Water vapor concentrations shift with latitude, season, and proximity to the ocean. Tropical regions near the equator carry the most moisture year-round, while polar areas carry the least. Land areas also tend to lose moisture faster in winter than nearby oceans, because air temperatures over land drop more sharply and cause water vapor to condense out.
Particles Floating in the Air
Air isn’t just gases. It carries a constantly shifting load of solid and liquid particles called aerosols, many of them too small to see. The major natural sources include mineral dust blown off deserts and dry soils, sea spray (a mix of salt, organic matter, and even bacteria and microalgae), smoke from wildfires, and volcanic ash containing minerals like silica and feldspar. Volcanoes also inject sulfate particles into the upper atmosphere, which can temporarily cool the climate by reflecting sunlight.
Human activity adds its own aerosols: soot from burning fuel, industrial emissions, and agricultural burning. The U.S. EPA tracks six “criteria” pollutants commonly found in populated areas: carbon monoxide, lead, nitrogen dioxide, ground-level ozone, particulate matter, and sulfur dioxide. These don’t change the overall composition of the atmosphere in a meaningful percentage sense, but at ground level in cities and industrial zones they can reach concentrations high enough to affect health.

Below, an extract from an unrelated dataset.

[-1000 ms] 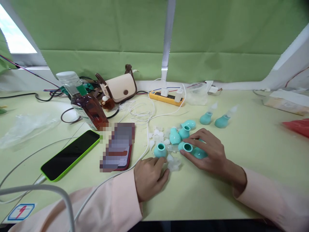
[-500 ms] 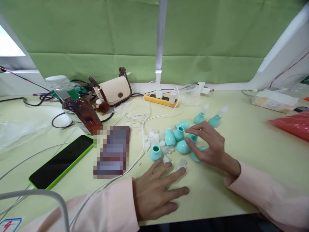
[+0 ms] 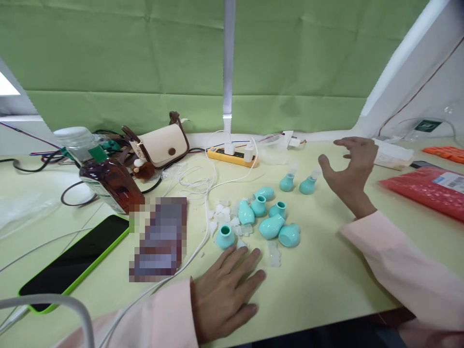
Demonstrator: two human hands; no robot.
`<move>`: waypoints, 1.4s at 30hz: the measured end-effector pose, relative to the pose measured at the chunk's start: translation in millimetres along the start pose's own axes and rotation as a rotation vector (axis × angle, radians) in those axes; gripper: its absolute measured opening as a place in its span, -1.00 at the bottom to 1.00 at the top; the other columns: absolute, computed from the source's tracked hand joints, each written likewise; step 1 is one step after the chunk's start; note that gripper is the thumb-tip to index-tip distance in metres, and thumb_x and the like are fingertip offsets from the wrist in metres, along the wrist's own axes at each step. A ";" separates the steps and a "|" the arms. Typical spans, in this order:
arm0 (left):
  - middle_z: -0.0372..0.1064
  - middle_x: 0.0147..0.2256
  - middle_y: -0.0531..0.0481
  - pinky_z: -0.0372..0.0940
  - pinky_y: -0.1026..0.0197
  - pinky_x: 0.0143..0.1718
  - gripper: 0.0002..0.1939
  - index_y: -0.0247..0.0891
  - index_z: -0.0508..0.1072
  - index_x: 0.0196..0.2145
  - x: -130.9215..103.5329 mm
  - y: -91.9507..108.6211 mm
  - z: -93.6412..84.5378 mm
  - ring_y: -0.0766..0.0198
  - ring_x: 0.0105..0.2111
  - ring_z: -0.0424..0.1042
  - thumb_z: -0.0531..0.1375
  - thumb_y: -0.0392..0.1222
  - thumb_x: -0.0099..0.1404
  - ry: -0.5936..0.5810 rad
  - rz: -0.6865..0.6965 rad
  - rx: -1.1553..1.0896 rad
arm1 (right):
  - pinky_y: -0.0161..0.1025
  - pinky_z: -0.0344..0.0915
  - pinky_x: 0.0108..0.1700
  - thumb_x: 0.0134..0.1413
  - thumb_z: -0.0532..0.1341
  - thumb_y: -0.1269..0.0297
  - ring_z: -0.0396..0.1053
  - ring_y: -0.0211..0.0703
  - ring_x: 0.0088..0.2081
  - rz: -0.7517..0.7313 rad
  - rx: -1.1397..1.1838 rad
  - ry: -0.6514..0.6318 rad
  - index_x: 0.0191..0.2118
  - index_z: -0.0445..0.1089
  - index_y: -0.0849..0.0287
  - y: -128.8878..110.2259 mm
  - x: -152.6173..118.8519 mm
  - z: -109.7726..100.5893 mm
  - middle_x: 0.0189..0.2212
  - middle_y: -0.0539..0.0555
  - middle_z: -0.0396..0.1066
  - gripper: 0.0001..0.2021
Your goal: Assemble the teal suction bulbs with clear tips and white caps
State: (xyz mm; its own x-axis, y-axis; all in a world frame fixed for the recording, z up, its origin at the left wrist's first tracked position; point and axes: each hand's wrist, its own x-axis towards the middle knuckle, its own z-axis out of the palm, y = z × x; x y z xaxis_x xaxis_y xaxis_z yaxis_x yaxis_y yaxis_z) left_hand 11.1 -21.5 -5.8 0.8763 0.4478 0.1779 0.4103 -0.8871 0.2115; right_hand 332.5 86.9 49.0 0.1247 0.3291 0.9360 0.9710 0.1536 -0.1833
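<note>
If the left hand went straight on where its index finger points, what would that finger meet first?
Probably the clear plastic piece just ahead of the left hand, though depth is hard to judge.

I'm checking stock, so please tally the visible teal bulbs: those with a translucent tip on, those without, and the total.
Tipped teal bulbs: 2
Untipped teal bulbs: 7
Total: 9

Light is bright and even; the window (image 3: pixel 7 87) between nine and ten o'clock glares white. Small glints dot the teal bulbs (image 3: pixel 271 227) toward four. Coarse pixelation masks the red-edged phone (image 3: pixel 159 241) at eight. Wide-angle stretching distorts the edges.
</note>
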 end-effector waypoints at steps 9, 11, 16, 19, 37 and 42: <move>-0.01 0.11 -0.11 -0.07 -0.12 0.05 -0.62 -0.20 0.15 0.01 0.3 0.9 -1.3 0.04 0.08 -0.01 -0.03 -0.14 0.22 0.035 0.047 -0.011 | -0.11 0.16 -0.36 -0.32 0.23 0.05 0.19 -0.02 -0.25 0.338 0.056 -0.301 -0.11 0.07 0.12 16.3 -28.0 31.8 -0.17 0.16 0.15 -0.42; -0.01 0.11 -0.11 -0.07 -0.12 0.05 -0.62 -0.20 0.15 0.00 0.2 0.8 -1.4 0.04 0.08 -0.01 -0.03 -0.14 0.21 0.041 0.053 -0.012 | -0.13 0.18 -0.37 -0.33 0.24 0.09 0.22 -0.09 -0.32 0.390 0.131 -0.326 -0.10 0.02 0.11 11.6 -36.5 37.0 -0.21 0.13 0.18 -0.40; 0.04 0.09 -0.12 -0.05 -0.13 0.04 -0.64 -0.20 0.18 -0.03 -0.1 0.0 -1.3 0.04 0.07 0.01 -0.02 -0.18 0.20 0.076 0.041 -0.018 | -0.19 0.18 -0.39 -0.26 0.16 0.31 0.22 -0.21 -0.42 0.487 0.277 -0.255 -0.07 -0.09 0.13 11.0 -51.6 44.7 -0.28 0.08 0.22 -0.44; 0.07 0.07 -0.14 -0.03 -0.12 0.03 -0.66 -0.22 0.19 -0.05 -0.1 0.3 -2.3 0.04 0.06 0.03 -0.01 -0.21 0.19 0.098 0.042 -0.017 | -0.20 0.16 -0.41 -0.21 0.06 0.41 0.21 -0.21 -0.45 0.502 0.299 -0.220 -0.11 -0.06 0.14 16.0 -57.7 48.4 -0.35 0.06 0.25 -0.56; 0.30 -0.47 -0.11 0.18 0.19 -0.48 -0.85 -0.33 0.31 -0.39 -3.0 3.9 -1.4 0.20 -0.43 0.25 0.01 -0.21 0.16 0.491 -0.010 -0.153 | -0.16 0.13 -0.35 0.06 -0.02 0.41 0.30 -0.18 -0.39 -0.750 0.377 -0.312 -0.05 0.13 0.23 -97.7 -50.2 -43.8 -0.39 0.09 0.37 -0.71; 0.19 -0.64 -0.01 0.01 0.25 -0.63 -0.57 -0.30 0.25 -0.58 -2.9 1.7 2.3 0.27 -0.60 0.16 -0.05 0.14 0.13 0.561 -0.080 -0.145 | -0.16 0.07 -0.44 0.07 -0.16 0.52 0.27 -0.14 -0.37 -0.997 0.462 -0.517 -0.13 0.21 0.43 -130.2 -65.9 -59.6 -0.30 0.21 0.38 -0.69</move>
State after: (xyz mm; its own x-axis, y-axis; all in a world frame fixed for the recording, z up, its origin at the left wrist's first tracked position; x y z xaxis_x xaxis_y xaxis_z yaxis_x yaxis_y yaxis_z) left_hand 9.8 -24.6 -8.1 0.5597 0.5387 0.6297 0.3964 -0.8413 0.3674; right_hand 210.0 -10.3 29.1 -0.8342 0.1938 0.5163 0.4168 0.8346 0.3602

Living Things in Every Breath
Beyond chemistry, air contains biological material collectively known as bioaerosols. These include bacteria, fungal spores, viruses, pollen grains, and tiny fragments of plants and insects. The specific organisms depend on location, season, and activity nearby. Urban areas with heavy traffic tend to carry higher loads of common bacteria, while rural and agricultural areas may carry more pollen and fungal spores. For most people this invisible biological cargo is harmless, but it’s why pollen counts spike in spring and why mold exposure can be an issue in damp environments.

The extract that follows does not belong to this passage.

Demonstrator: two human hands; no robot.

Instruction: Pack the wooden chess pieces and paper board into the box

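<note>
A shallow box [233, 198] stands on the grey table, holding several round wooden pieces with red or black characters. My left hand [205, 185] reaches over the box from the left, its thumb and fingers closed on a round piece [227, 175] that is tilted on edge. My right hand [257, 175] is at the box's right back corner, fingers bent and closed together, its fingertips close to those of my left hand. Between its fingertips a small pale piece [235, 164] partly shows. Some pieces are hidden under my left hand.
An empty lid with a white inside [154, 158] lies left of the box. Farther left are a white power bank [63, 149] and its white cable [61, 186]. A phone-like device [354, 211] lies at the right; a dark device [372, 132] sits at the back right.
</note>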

Physical Properties at Sea Level
At sea level under standard conditions (15°C and 101.3 kPa of pressure), air has a density of about 1.225 kilograms per cubic meter. That means a room measuring roughly 4 by 5 by 2.5 meters holds about 60 kilograms of air, comparable to the weight of a person. Air density drops as you go higher because pressure decreases, which is why aircraft cabins are pressurized and why weather balloons expand as they rise.
Despite feeling weightless, the entire atmosphere exerts significant pressure on everything at the surface. At sea level, that pressure pushes on you from all directions at about 101 kPa, or roughly 14.7 pounds per square inch. You don’t notice it because the pressure inside your body pushes back equally.